La centralización del poder traía consigo grandes bienes. Todas las discordias, que antes vivían desparramadas por la faz del país, se concentraron en la corte; los ciudadanos que, apartados de la escena política, peleaban por motivos fútiles, por la caza o por la pesca, por el aprovechamiento de los ríos o de los pastos, tenían ahora un asunto más elevado en que poner sus miras: el gobierno en cualquiera de sus órdenes y grados. Predominando antes el principio de la herencia, las luchas políticas eran familiares y se reducían al cruce de influencias de las mujeres para que sus hijos, si había varios, fuesen los preferidos por el padre; éste elegía a su arbitrio, y aplacaba los enojos con medidas de orden puramente doméstico. Raro era el caso de que el rey impusiera a las localidades reyezuelos de su familia, porque los miembros de ésta preferían vivir en la corte a expensas de su pariente y soberano. Algunos aficionados a las armas obtenían cargos militares; otros ejercían cargos palatinos puramente decorativos. Durante el reinado del cabezudo Quiganza, una sola excepción hubo a esta regla: el nombramiento de su hermano Lisu, el de los espantados ojos, para Mbúa; pero fue a petición de esta ciudad, y luego que Lisu derrotó al jefe rebelde Muno, el de los grandes labios.

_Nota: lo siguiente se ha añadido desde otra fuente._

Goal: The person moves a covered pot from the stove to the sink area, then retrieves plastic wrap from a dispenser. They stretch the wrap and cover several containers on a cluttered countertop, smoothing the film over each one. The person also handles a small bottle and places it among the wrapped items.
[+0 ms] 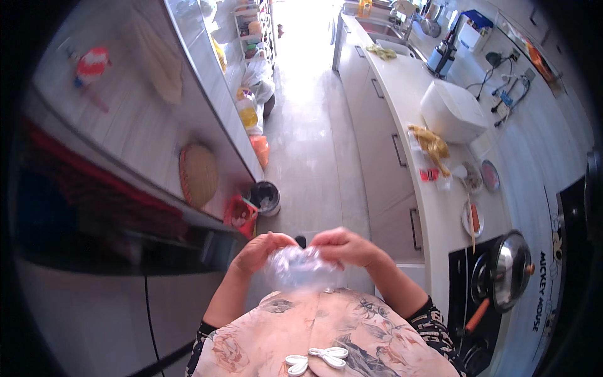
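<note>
Both hands are in front of my chest, over the floor. Between them is a crumpled clear plastic bag (301, 273), shiny and somewhat blurred. My left hand (261, 252) grips its left upper edge with the fingers curled over. On the other side, my right hand (346, 247) pinches the right upper edge between thumb and fingers. The bag's lower part hangs close to my floral apron (282, 325). I cannot tell whether anything is inside it.
To the right runs a counter with a plucked chicken (431, 143), a white appliance (452, 110), a plate with a knife (473, 219) and a lidded pan (509, 273) on the stove. At left stand a black bin (266, 198) and a red bag (241, 214). A sink (377, 29) lies beyond.
</note>
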Demonstrator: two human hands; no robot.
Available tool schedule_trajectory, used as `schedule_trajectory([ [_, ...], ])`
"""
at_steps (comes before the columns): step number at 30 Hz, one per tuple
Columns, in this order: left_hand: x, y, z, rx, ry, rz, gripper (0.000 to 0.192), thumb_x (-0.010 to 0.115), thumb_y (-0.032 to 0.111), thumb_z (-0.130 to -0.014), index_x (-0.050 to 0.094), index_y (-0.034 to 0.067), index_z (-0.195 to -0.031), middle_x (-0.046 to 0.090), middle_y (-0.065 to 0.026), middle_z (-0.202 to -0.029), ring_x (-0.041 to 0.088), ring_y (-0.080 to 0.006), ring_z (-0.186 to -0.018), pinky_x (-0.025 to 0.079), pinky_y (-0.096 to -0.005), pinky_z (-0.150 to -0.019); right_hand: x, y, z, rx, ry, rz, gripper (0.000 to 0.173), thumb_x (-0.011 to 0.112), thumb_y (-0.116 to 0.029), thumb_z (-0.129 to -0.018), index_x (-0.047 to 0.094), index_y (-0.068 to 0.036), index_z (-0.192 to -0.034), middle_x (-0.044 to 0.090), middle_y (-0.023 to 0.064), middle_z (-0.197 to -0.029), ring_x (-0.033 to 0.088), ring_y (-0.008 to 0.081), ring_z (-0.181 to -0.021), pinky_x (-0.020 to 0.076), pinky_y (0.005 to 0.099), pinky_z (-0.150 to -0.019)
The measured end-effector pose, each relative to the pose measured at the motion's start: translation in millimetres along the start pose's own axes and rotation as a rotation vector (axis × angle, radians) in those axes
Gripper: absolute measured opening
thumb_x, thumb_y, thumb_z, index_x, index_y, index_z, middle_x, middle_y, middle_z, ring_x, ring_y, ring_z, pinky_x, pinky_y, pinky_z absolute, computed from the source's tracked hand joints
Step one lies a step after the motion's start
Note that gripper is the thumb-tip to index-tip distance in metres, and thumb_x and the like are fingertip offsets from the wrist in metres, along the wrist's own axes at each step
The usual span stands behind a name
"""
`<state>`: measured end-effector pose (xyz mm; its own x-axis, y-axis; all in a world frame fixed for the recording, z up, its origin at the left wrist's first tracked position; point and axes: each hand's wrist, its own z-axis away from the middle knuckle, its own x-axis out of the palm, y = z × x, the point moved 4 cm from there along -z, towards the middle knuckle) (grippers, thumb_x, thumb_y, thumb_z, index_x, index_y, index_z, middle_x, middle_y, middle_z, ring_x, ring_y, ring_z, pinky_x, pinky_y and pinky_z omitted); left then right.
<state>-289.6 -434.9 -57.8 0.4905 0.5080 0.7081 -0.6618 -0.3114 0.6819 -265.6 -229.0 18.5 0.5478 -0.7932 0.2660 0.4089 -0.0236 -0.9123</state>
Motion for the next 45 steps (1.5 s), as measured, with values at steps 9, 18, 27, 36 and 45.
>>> schedule_trajectory([
  [9,-25,173,-207,-0.245,-0.425,-0.427,0.030,0.053,0.029,-0.095,0.063,0.001,-0.101,0.060,0.0036,-0.088,0.052,-0.0030,-0.080,0.044,-0.0215,-0.072,-146,-121,-112,-0.087,0.282,0.230,0.012,0.052,-0.009,-0.093,0.061,-0.001,-0.092,0.048,-0.0053,-0.058,0.045,0.0033,-0.047,0.0336,0.0187,-0.043],
  [18,-119,312,-387,0.236,-0.423,0.404,0.036,0.048,0.033,-0.095,0.064,0.002,-0.102,0.060,-0.0122,-0.107,0.060,-0.0211,-0.093,0.051,-0.0360,-0.077,-351,-179,-156,-0.596,0.163,-0.199,0.032,0.056,-0.027,-0.090,0.065,0.002,-0.085,0.063,0.0076,-0.073,0.059,0.0178,-0.071,0.0459,0.0379,-0.073],
  [27,-229,423,-503,0.251,-0.142,0.430,0.025,0.051,0.024,-0.092,0.058,0.001,-0.099,0.065,-0.0112,-0.093,0.065,-0.0194,-0.077,0.055,-0.0334,-0.066,-508,-333,-364,-0.832,-0.287,-0.513,0.059,0.044,-0.056,-0.091,0.036,-0.025,-0.141,0.053,0.0110,-0.098,0.055,0.0198,-0.073,0.0467,0.0483,-0.088],
  [36,-376,594,-599,0.765,-0.158,0.747,0.010,0.047,0.016,-0.092,0.051,0.008,-0.088,0.051,-0.0042,-0.084,0.051,-0.0178,-0.072,0.045,-0.0397,-0.058,-645,-361,-586,-0.411,-0.169,-0.667,0.058,0.048,-0.046,-0.093,0.036,-0.011,-0.138,0.051,0.0013,-0.079,0.045,0.0106,-0.058,0.0367,0.0245,-0.045],
  [45,-440,775,-814,0.413,-0.274,0.617,0.022,0.046,0.010,-0.091,0.058,0.001,-0.107,0.063,-0.0105,-0.097,0.063,-0.0211,-0.080,0.054,-0.0363,-0.071,-815,-476,-651,-0.672,-0.054,-0.760,0.049,0.054,-0.051,-0.088,0.053,-0.004,-0.102,0.042,0.0002,-0.065,0.042,0.0109,-0.054,0.0346,0.0259,-0.045],
])
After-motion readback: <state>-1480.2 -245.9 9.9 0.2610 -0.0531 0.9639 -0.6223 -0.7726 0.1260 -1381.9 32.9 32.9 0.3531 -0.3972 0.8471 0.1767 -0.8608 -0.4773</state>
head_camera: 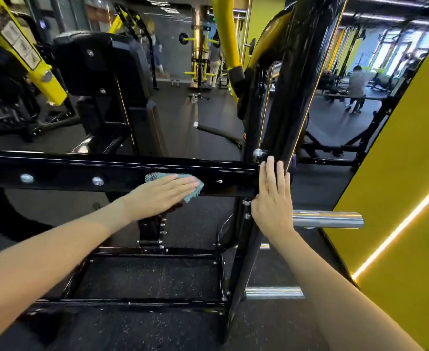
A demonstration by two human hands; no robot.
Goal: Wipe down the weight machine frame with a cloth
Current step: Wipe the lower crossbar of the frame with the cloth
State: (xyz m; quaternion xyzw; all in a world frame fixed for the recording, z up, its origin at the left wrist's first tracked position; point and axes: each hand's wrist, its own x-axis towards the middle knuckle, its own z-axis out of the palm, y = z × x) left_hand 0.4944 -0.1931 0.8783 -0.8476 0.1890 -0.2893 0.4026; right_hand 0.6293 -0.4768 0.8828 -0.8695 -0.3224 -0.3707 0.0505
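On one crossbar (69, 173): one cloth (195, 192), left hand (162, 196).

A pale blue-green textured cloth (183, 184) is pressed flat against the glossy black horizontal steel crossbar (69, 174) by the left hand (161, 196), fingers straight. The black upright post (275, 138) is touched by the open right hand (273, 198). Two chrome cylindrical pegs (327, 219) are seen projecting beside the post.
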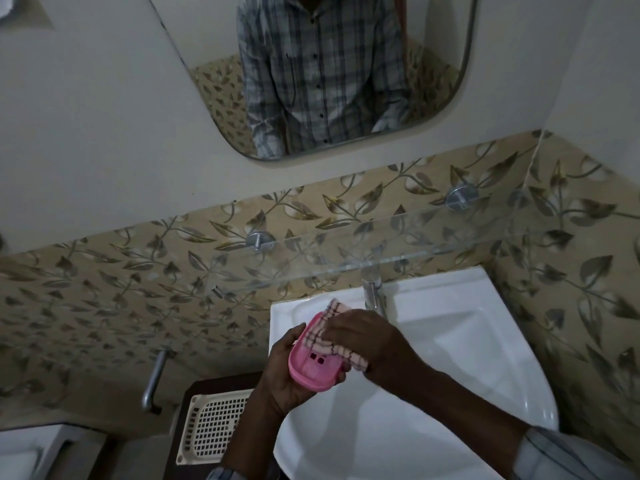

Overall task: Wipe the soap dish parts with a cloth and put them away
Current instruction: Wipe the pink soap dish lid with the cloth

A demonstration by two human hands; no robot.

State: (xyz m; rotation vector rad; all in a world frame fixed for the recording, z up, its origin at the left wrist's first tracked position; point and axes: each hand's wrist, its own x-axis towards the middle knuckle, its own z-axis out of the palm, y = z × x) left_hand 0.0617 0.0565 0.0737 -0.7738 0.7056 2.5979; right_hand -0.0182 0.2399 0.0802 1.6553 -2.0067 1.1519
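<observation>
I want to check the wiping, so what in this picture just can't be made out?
All in the head view.
Pink soap dish part: far end covered by the cloth and the right hand.
Left hand: palm hidden behind the dish part it grips.
Tap: dim, blurred behind the glass shelf.
Cream slotted tray: right side hidden by the left forearm.
Other soap dish parts: none in view.

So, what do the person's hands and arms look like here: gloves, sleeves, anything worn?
The left hand and right hand are bare: no gloves, rings or watch visible. Forearms are uncovered; grey-and-white checked shirt sleeves show near the bottom edge.
</observation>
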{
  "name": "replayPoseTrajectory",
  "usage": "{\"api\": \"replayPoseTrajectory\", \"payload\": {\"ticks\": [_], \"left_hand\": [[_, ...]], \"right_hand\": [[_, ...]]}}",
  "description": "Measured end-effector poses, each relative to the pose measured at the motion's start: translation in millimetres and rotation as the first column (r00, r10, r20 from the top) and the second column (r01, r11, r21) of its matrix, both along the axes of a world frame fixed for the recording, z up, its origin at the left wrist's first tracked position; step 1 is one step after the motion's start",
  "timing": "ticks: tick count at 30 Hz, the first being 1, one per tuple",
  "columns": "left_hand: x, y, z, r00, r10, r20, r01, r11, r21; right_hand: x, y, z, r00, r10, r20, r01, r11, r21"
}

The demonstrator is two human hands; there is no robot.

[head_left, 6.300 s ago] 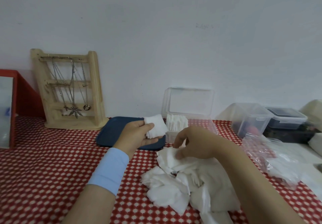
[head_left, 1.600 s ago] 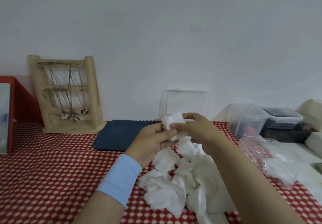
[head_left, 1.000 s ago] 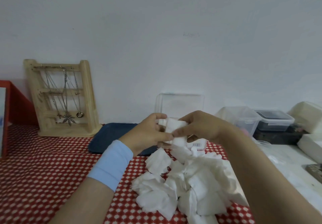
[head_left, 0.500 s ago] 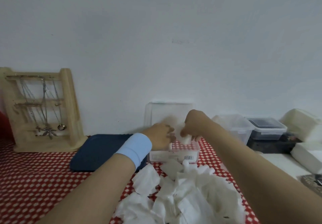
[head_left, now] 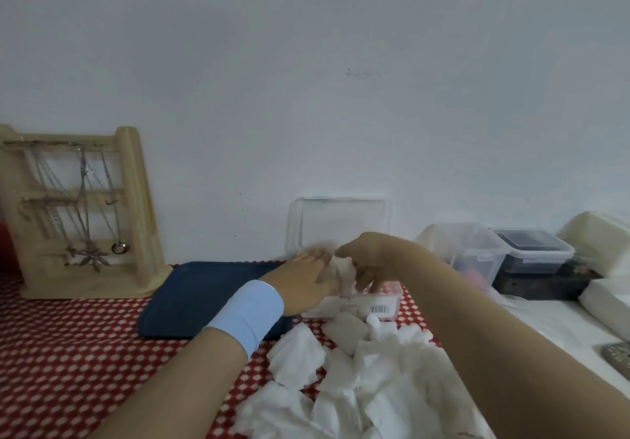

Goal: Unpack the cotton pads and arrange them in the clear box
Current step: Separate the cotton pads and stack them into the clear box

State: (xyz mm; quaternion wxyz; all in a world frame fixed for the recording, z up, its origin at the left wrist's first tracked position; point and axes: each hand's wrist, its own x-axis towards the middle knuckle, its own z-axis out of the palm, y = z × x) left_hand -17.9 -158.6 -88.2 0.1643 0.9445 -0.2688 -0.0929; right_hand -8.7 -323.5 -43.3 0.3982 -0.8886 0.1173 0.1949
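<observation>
The stack of cotton pads point(head_left: 342, 269) has moved from above the loose pile point(head_left: 361, 370) to the open clear box point(head_left: 358, 307) and is entering it. The right hand point(head_left: 373, 261) pinches it with curled fingers. The left hand point(head_left: 306, 280) touches its side, its grip too blurred to tell. Another batch is nearly placed.

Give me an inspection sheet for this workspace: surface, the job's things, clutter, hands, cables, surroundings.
Surface: red-and-white patterned tablecloth.
Job's things: clear box is open, with its lid upright at the back. A stack of cotton pads is held at its mouth. A loose pile of pads lies in front of the box.
Clutter: wooden jewellery stand hung with necklaces; navy tray; plastic containers at the right.
Hands: right hand grips the stack. The left hand is against its other side, fingers blurred.
Cables: nothing seen.
Surroundings: plain white wall.
</observation>
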Motion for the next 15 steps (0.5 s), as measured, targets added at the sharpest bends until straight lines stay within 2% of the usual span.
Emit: {"api": "replayPoseTrajectory", "payload": {"ticks": [2,5,9,13,15], "left_hand": [[-4,-1,3,1.000,0.008,0.003,-0.008,1.000,0.010],[-7,-2,5,0.999,0.026,0.030,-0.026,1.000,0.012],[-15,-3,5,1.000,0.002,0.004,-0.002,1.000,-0.015],[-20,-6,6,0.998,-0.036,0.055,0.031,0.996,0.082],[-21,-8,9,0.996,-0.051,0.069,0.044,0.995,0.090]], "right_hand": [[-4,-8,7,0.997,-0.072,0.011,0.071,0.995,0.077],[-7,-10,7,0.991,-0.134,0.000,0.134,0.986,0.095],[-8,2,-3,0.992,-0.124,-0.018,0.125,0.979,0.163],[-11,9,-3,0.994,-0.099,0.040,0.095,0.992,0.085],[-14,9,-7,0.994,-0.095,0.054,0.087,0.987,0.133]]}}
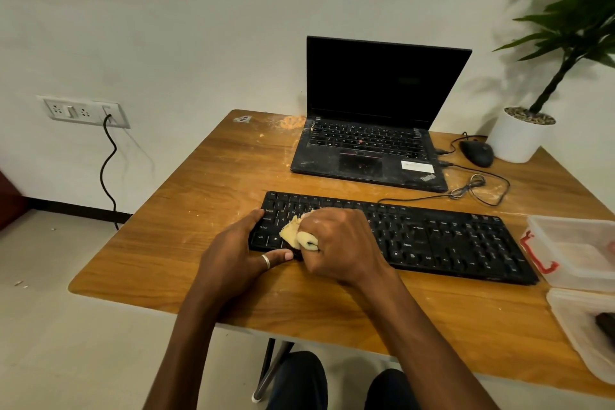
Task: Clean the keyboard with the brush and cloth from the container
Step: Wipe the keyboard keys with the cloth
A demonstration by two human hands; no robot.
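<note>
A black keyboard point(432, 236) lies across the wooden table point(206, 183). My right hand point(336, 240) grips a crumpled yellow cloth point(296, 233) and presses it onto the keys at the keyboard's left end. My left hand point(243, 250) holds the keyboard's left edge, fingers on the top corner and the ringed thumb along the front edge. A clear plastic container point(579, 250) with a red clasp stands at the right. Its lid point(585, 333) lies in front of it with a dark object, perhaps the brush point(605, 324), on it at the frame edge.
An open, dusty black laptop point(372, 150) sits behind the keyboard. A black mouse point(476, 152) and coiled cables point(472, 190) lie to its right, beside a potted plant point(522, 133). A wall socket point(83, 111) with a cord is at the left.
</note>
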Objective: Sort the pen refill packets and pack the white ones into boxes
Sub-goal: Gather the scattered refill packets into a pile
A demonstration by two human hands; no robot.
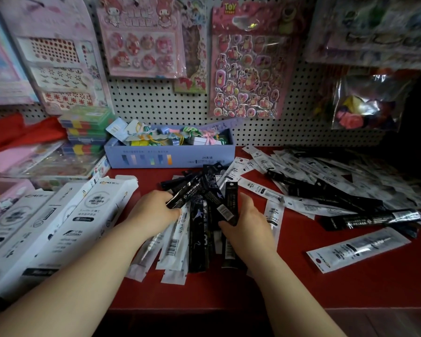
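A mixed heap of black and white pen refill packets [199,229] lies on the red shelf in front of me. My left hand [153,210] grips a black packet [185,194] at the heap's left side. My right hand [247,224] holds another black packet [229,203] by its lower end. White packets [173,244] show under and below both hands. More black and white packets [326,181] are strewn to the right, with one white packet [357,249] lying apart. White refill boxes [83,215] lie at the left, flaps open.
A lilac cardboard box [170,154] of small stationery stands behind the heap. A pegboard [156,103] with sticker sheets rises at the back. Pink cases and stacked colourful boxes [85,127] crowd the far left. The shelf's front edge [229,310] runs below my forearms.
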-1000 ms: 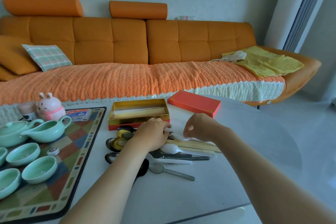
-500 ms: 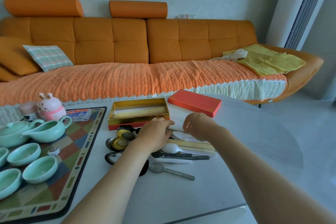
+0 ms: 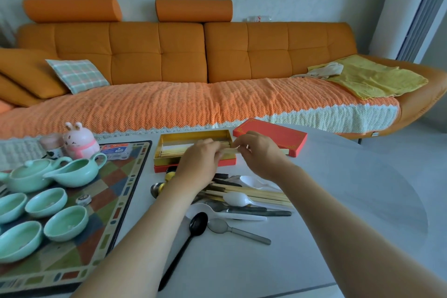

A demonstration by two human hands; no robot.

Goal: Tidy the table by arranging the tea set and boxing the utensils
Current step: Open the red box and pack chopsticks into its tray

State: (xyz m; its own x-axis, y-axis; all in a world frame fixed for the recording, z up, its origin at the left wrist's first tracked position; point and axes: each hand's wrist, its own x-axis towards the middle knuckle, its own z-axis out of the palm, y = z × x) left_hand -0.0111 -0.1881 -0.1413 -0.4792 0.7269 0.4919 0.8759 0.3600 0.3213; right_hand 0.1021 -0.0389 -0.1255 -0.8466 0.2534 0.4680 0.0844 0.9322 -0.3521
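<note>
Left grip point(image 3: 198, 161) and right grip point(image 3: 260, 152) both pinched pale chopsticks point(image 3: 231, 151), one grip at each end. Count unclear. They were held roughly level, just over the front right corner of the gold box point(image 3: 183, 134). Box sat open on the table point(image 3: 338, 189), with more pale sticks lying lengthwise inside. Red lid point(image 3: 278, 133) was just right of it. Utensil pile point(image 3: 254, 193) lay near the box's front: chopsticks, white plastic spoons, metal spoon, black spoon.
</note>
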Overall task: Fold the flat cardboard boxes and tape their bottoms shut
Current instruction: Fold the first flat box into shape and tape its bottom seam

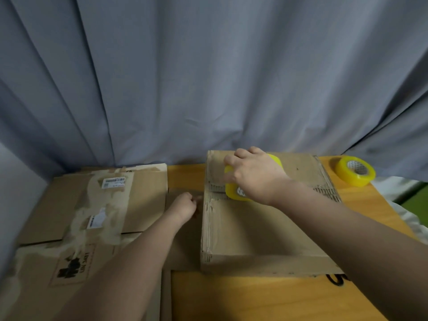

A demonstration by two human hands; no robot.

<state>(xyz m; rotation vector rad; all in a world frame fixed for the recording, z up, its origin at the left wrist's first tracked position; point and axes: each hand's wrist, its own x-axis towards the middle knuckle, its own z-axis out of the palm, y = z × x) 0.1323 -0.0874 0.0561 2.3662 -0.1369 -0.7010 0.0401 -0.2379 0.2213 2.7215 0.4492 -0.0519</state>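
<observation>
A folded cardboard box (254,230) stands on the wooden table (254,297) with its closed flaps facing up. My right hand (254,174) grips a yellow tape roll (234,191) and holds it on the seam between the two flaps, near the box's left edge. My left hand (184,206) is closed against the box's left side, at the level of the seam; whether it pinches a tape end is hidden. Flat cardboard boxes (92,209) with torn labels lie stacked at the left.
A second yellow tape roll (355,171) lies at the table's far right corner. A grey curtain (208,77) hangs right behind the table. A black cord (335,280) peeks from under the box's near right corner. White and green fabric lies beyond the right edge.
</observation>
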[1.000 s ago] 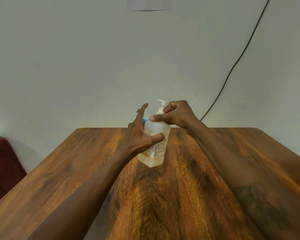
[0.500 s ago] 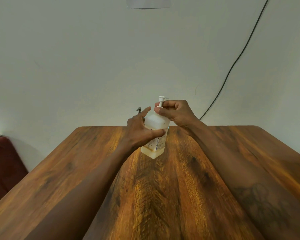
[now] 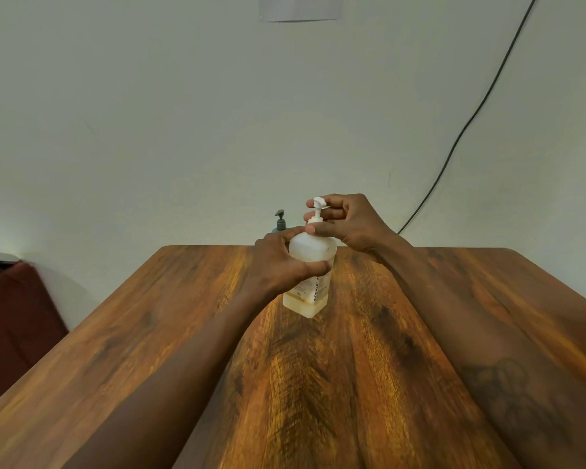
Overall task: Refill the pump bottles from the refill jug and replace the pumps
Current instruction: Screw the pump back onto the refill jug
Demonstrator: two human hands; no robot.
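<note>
Head view shows me the translucent pump bottle (image 3: 313, 265) standing about upright on the wooden table (image 3: 420, 333), toward its far middle, with a shallow layer of yellowish liquid at the bottom. I see my left hand (image 3: 279, 265) wrapped around the bottle's body, while my right hand (image 3: 345, 221) pinches the white pump (image 3: 317, 211) at its neck. A second, dark pump bottle (image 3: 280, 222) peeks out behind my left hand.
</note>
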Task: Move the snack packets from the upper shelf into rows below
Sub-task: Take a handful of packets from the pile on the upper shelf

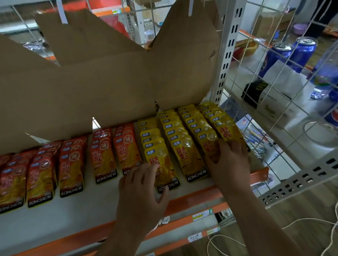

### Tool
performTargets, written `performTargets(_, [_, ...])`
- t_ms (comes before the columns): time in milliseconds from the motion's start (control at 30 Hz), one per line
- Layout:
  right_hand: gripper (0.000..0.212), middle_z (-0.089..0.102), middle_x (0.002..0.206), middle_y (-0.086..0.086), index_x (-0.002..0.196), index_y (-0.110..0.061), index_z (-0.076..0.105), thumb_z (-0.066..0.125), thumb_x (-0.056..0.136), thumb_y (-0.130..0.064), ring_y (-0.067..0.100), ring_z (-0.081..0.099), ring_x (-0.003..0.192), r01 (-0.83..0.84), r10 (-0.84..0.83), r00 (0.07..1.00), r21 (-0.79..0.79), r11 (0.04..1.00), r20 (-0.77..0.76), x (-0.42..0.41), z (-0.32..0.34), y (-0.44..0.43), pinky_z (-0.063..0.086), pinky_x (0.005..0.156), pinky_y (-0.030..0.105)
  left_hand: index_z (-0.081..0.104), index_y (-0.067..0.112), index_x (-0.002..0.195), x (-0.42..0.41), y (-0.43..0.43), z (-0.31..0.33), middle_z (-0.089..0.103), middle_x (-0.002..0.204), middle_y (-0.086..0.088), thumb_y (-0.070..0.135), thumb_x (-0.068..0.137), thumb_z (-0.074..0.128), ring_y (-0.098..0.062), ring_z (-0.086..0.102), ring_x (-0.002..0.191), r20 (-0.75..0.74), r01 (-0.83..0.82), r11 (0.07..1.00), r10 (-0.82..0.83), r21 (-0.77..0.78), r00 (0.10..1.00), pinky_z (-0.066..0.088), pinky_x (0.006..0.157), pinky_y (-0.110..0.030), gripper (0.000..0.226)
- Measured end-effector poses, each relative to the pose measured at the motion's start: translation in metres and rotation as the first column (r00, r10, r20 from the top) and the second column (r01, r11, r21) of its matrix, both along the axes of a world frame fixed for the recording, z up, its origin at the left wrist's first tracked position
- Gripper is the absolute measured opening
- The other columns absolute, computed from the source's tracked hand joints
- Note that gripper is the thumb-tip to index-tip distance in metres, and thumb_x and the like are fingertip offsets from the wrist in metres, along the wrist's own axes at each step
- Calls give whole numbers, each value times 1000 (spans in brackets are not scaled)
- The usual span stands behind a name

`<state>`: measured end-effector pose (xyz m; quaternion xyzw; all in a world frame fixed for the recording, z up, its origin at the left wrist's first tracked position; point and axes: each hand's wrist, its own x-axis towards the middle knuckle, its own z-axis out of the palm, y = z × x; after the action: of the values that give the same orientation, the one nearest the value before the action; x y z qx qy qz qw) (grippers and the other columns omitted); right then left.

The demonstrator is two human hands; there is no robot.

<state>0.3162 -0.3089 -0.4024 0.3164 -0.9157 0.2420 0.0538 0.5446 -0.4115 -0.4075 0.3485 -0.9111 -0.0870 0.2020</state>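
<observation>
Left hand [142, 193], fingers loosely bent and gripping nothing, rests its fingertips on the front yellow packet [164, 166] of the leftmost yellow row; right hand [231, 160] lies flat, fingers spread, over the near ends of the two rightmost yellow rows; every packet lies on the shelf [90, 206], long axis near to far, KONCHEW end nearest, overlapping; four yellow rows, at least five red rows [71, 170] to the left.

Packet rows [165, 147] on shelf [71, 213], before box [85, 83]
</observation>
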Motion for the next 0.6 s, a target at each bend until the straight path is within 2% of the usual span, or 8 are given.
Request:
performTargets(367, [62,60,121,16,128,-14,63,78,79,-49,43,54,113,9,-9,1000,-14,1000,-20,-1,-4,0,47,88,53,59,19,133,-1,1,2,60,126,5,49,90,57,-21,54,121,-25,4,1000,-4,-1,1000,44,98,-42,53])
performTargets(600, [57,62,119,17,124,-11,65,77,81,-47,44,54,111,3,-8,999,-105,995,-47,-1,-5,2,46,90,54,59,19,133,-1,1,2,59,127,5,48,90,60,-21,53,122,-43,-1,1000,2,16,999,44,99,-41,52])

El nuevo sistema cambiaba de arriba abajo todas las relaciones sociales. La lucha era ahora por obtener el favor del rey, del dispensador exclusivo de mercedes. Los reyezuelos habían aceptado gustosos que se les privara de la facultad de transmitir su cargo por herencia y de nombrar sus subordinados, viendo la compensación de una mejora inmediata, de un traslado favorable o de un ascenso a otra categoría; al mismo tiempo intrigaban para que sus deudos ocuparan los puestos vacantes. Del mismo modo, en todas las clases sociales, las aspiraciones hábilmente despertadas habían cegado los ojos para que no viesen lo que el interior de mi reforma contenía: un despojo de atribuciones en beneficio del poder central y en beneficio del país, si el rey sabía imponerse y dirigir todas las energías perdidas a fines útiles para la patria.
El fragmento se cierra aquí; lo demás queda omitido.